There is deterministic causation, which says that under the conditions for X to happen, X invariably happens. Under deterministic causation, X always has a sufficient reason to happen.

Then there is indeterministic causation, which says that under the conditions for X to happen, X may or may not happen. This form of causation contradicts the PSR, because either a sufficient reason for X exists, but we don’t know it, in which case there is actually deterministic causation; or X happened without a sufficient reason for why, under circumstances which allowed the possibility for X to happen, X happened rather than did not happen.

In libertarian free will, a free agent, given the circumstances necessary for the choice between X or Y to happen, may either choose X or choose Y. Obviously this is indeterministic causation. Therefore, libertarian free will seems to violate the PSR:
  1. Even if the free agent has a sufficient reason for why the choice between X and Y itself was made, the free agent has no sufficient reason for why a particular choice of X or Y was made, OR:
  2. If a sufficient reason for why a particular choice of X or Y exists, then the choice was not a free choice, since the particular choice was necessitated by the sufficient reason.
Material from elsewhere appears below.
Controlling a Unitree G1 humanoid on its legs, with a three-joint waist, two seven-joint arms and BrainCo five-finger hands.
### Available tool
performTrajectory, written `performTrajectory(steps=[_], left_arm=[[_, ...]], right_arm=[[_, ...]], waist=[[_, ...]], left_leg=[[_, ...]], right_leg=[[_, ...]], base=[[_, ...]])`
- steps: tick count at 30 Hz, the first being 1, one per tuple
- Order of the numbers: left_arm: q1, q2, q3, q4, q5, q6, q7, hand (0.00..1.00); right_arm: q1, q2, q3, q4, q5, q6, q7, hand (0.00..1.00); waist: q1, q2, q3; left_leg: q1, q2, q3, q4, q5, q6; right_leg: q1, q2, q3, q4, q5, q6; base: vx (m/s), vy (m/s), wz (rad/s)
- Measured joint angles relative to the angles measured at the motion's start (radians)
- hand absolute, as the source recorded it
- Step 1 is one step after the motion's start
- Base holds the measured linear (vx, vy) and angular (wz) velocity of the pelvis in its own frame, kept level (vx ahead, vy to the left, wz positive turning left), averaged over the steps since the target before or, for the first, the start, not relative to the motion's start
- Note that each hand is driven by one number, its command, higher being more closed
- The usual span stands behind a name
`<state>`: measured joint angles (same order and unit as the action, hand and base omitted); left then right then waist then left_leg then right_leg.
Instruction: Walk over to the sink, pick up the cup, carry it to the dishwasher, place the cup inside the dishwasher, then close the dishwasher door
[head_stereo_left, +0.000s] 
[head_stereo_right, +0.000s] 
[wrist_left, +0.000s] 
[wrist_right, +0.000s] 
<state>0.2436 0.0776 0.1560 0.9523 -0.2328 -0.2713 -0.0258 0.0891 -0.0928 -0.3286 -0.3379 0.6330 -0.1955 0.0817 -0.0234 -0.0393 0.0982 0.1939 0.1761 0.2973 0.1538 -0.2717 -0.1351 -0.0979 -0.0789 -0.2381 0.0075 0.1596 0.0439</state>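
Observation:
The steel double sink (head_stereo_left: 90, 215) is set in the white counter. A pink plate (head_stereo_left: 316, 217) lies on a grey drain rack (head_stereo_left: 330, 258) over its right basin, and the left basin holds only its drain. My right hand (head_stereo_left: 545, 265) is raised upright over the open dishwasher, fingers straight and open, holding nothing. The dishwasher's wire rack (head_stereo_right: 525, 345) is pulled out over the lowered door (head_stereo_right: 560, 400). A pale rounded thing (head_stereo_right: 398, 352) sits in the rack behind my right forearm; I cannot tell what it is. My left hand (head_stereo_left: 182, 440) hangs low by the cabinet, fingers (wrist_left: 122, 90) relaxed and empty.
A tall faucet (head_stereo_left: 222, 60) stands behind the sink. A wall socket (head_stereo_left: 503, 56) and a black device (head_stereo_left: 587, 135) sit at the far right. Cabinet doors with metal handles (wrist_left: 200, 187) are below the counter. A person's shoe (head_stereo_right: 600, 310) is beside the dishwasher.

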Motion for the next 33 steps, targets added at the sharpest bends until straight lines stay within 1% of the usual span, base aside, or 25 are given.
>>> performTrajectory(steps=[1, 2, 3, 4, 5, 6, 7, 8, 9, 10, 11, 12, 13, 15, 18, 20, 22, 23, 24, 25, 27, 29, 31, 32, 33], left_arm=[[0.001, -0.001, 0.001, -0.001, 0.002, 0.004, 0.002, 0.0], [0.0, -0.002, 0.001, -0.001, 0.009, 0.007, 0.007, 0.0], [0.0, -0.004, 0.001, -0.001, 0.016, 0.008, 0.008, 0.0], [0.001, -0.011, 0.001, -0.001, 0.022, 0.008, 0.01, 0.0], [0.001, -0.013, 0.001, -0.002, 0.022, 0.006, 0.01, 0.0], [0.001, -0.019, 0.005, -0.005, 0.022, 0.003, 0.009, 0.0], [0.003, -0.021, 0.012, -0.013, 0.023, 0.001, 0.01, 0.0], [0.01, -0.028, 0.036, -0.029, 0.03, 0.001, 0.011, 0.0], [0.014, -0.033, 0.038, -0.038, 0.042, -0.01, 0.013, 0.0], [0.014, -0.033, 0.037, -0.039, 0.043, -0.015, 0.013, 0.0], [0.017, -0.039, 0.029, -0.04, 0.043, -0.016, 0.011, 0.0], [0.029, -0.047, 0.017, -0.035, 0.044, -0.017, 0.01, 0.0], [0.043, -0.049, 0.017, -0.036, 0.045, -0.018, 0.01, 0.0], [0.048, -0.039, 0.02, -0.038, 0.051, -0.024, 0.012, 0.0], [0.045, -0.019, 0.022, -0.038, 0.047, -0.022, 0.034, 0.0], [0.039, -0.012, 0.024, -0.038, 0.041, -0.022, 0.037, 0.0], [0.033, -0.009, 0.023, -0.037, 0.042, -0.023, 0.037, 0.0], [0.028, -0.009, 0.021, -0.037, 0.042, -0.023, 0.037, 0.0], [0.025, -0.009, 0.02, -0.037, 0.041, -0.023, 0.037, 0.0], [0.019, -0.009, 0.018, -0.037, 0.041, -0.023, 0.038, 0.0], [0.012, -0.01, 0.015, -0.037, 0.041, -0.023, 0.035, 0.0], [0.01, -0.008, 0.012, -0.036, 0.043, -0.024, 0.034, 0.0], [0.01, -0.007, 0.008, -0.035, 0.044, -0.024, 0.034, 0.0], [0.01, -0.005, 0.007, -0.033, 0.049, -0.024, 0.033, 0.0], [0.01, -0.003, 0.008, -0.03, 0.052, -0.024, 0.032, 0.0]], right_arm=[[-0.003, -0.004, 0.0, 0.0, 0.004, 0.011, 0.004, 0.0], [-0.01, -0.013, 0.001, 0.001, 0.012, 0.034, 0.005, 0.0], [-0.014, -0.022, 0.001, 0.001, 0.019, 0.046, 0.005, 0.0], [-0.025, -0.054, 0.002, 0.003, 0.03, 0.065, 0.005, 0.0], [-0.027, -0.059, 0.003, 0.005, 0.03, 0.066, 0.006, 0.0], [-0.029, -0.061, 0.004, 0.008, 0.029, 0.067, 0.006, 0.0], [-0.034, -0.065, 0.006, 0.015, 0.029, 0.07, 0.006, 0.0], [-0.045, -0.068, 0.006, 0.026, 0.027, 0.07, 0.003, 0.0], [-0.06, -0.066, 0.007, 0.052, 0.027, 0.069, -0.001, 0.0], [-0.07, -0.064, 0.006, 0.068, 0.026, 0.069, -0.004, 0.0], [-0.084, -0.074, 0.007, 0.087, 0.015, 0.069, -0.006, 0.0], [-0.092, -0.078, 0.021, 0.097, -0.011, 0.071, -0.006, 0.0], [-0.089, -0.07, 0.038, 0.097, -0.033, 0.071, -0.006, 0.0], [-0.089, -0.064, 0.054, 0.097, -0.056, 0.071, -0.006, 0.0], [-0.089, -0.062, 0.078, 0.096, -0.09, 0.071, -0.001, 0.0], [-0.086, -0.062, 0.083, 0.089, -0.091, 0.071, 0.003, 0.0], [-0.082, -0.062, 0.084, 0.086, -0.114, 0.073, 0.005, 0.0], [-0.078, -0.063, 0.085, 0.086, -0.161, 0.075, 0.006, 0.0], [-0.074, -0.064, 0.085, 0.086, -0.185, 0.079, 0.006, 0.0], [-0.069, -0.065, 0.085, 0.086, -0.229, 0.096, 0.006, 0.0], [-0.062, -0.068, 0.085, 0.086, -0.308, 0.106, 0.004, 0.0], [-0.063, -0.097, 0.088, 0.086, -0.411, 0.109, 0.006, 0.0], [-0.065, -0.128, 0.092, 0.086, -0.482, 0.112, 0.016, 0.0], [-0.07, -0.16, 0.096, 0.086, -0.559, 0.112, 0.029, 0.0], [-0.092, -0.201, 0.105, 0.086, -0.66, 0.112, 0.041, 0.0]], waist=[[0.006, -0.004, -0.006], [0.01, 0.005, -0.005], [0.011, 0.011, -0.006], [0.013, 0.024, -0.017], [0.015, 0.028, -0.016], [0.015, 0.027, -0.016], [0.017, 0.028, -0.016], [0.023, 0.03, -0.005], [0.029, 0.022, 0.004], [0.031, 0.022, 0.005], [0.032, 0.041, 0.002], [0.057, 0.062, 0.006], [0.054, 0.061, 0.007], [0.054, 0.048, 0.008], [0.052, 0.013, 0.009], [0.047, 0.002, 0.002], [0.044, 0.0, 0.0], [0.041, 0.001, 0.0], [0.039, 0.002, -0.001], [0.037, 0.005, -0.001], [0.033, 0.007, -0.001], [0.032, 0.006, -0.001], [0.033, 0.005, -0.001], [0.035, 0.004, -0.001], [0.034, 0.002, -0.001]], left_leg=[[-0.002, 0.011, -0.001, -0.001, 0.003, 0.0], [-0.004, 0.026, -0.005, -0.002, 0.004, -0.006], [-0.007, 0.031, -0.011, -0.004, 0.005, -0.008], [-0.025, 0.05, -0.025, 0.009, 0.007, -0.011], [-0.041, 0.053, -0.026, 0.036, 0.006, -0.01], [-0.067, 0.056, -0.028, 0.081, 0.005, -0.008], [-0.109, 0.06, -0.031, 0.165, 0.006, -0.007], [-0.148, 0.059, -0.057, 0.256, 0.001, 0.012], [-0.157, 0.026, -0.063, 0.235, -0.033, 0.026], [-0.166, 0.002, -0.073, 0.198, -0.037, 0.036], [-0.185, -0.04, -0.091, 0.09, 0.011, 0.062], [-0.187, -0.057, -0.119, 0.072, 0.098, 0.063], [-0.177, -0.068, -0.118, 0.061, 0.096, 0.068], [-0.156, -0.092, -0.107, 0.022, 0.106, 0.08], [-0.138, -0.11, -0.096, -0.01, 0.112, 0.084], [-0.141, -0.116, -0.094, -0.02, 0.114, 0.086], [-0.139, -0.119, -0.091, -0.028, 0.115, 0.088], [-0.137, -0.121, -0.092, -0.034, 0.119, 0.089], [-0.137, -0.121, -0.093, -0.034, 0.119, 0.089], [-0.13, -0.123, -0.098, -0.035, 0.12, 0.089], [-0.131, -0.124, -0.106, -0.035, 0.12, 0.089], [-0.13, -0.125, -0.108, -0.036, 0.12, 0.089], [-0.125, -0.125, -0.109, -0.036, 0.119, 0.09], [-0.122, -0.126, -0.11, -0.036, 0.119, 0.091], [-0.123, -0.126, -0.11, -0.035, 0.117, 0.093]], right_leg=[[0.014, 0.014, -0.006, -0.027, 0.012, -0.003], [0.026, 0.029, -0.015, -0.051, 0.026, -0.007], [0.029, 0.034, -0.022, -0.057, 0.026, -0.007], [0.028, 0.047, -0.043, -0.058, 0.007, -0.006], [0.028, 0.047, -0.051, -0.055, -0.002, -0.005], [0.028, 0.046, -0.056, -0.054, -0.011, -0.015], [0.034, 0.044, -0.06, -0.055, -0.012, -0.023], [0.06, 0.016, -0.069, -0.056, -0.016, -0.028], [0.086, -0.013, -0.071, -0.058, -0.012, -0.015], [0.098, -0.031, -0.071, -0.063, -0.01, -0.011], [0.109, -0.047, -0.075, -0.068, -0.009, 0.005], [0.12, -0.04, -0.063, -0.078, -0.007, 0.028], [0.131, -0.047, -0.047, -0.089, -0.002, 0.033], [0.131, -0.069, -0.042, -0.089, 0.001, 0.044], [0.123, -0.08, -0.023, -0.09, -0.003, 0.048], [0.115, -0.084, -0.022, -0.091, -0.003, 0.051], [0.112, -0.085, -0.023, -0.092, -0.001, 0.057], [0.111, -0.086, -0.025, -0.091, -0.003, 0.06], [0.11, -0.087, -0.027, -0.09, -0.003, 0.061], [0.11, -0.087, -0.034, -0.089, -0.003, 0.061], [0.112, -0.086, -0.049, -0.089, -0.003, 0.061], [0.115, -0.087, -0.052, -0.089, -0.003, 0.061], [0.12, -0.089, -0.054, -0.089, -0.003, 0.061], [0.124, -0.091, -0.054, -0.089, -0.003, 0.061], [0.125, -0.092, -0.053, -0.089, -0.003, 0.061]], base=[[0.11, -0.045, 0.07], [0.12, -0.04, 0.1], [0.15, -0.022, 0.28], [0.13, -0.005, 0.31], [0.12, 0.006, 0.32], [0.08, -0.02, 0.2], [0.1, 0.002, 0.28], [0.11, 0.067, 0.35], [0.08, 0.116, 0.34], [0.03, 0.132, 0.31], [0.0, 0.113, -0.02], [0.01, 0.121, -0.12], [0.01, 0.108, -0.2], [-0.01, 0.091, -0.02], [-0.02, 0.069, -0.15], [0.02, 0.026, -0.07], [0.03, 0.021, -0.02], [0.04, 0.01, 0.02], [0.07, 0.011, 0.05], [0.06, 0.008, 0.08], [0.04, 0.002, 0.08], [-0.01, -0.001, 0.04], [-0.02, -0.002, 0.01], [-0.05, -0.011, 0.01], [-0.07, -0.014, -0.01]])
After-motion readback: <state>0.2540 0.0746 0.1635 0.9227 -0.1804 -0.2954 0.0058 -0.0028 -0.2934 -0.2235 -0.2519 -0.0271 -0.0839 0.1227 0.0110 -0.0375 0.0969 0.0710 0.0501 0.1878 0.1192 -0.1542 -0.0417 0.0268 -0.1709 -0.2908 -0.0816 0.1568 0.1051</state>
  3. A sufficient reason cannot exist for both choosing X and choosing Y, because only one option can be taken.
It might be argued against me that I am assuming that given a sufficient reason for X to happen, X must happen. But this is always true in deterministic causation, and even if it is not true in every case, we still have no explanation for why we make particular choices:
  1. If we have no reason for our particular choice to exist, then the PSR is violated;
  2. If we simply say that we decide our choices, then we have the circular condition of “I made my choice because I made my choice because…” It can’t go anywhere.
  3. If it could go anywhere, whether God, our environment, or something else, it would be a determined choice, not a free choice.
Please correct me if anywhere I am wrong.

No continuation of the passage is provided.